YOUR GOAL
For the word "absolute", search the records and show each line in which it occurs.

[Stored items from a collection]
:::

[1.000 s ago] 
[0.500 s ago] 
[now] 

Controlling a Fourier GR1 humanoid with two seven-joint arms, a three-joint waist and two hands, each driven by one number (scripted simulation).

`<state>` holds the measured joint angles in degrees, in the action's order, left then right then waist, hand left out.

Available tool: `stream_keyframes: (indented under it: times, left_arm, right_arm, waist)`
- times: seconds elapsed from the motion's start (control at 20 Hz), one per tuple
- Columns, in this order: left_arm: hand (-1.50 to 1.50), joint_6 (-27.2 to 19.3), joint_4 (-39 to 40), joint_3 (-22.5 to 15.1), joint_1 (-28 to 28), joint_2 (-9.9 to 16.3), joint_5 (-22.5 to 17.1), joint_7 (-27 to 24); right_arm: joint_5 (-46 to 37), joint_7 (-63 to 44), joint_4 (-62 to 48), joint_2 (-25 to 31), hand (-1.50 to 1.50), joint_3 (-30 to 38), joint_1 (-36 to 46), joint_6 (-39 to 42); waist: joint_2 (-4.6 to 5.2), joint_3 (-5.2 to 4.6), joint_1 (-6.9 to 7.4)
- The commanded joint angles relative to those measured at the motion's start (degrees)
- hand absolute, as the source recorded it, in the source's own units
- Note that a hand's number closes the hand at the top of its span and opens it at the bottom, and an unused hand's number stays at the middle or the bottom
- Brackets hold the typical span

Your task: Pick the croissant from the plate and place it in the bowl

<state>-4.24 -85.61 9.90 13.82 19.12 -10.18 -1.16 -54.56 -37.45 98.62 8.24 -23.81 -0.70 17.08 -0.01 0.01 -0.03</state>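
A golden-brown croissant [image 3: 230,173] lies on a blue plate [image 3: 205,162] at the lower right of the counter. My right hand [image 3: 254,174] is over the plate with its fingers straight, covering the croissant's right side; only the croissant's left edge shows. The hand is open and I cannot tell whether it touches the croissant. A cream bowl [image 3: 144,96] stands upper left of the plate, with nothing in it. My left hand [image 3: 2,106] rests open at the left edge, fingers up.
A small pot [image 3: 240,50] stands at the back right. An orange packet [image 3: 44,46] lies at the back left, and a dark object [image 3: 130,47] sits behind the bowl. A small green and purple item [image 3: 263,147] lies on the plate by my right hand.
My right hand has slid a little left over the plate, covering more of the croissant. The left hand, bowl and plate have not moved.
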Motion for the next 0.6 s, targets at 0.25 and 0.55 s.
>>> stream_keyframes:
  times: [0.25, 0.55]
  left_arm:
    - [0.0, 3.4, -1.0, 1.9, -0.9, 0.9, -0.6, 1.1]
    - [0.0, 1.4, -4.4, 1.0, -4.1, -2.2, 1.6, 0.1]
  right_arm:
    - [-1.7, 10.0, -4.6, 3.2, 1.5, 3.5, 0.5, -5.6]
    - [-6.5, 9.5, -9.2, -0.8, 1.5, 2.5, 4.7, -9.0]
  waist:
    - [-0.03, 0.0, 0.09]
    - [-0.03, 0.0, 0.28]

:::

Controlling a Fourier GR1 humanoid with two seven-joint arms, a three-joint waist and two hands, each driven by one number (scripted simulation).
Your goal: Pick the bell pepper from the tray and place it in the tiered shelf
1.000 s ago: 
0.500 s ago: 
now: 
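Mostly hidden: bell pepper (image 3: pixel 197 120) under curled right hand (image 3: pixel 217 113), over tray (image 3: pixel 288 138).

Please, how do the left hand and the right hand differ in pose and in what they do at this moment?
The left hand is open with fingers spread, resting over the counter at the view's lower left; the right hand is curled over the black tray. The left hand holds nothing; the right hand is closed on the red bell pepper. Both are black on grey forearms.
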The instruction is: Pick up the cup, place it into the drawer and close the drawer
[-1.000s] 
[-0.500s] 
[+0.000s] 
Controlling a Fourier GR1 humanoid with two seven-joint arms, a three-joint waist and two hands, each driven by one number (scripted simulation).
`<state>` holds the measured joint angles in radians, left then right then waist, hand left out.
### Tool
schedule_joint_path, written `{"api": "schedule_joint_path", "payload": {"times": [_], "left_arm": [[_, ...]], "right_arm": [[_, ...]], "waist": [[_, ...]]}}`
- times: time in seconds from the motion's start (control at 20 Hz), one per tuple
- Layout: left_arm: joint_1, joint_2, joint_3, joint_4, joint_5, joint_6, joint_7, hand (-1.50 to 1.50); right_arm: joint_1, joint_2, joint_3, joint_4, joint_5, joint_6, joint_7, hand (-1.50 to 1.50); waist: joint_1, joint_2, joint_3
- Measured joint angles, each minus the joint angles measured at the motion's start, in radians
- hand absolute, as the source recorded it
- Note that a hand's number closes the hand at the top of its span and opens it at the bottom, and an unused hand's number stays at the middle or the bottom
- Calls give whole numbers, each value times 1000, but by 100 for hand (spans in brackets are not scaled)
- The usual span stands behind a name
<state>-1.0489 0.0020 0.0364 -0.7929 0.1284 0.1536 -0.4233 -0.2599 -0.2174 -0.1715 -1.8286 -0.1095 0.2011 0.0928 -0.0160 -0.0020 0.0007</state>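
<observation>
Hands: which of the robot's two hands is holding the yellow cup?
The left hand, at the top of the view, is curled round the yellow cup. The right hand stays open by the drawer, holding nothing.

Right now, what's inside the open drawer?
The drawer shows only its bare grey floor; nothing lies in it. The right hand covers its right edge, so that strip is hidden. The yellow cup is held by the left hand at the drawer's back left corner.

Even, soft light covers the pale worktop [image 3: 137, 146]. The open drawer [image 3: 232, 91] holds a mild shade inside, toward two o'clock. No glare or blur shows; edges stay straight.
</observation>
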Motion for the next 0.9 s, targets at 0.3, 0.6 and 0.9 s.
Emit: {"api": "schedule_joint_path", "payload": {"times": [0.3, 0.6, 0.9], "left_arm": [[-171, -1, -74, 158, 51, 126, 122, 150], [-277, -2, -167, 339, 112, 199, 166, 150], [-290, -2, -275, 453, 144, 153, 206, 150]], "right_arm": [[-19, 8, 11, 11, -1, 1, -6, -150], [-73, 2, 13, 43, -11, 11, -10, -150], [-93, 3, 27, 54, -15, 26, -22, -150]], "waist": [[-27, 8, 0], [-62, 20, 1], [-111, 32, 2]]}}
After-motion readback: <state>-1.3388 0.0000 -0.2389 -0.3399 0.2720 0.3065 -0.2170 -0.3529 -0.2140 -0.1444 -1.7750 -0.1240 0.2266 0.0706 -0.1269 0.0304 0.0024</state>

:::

EXERCISE RESULT
- hand absolute, as the source recorded it, in the source's own units
- hand absolute, as the source recorded it

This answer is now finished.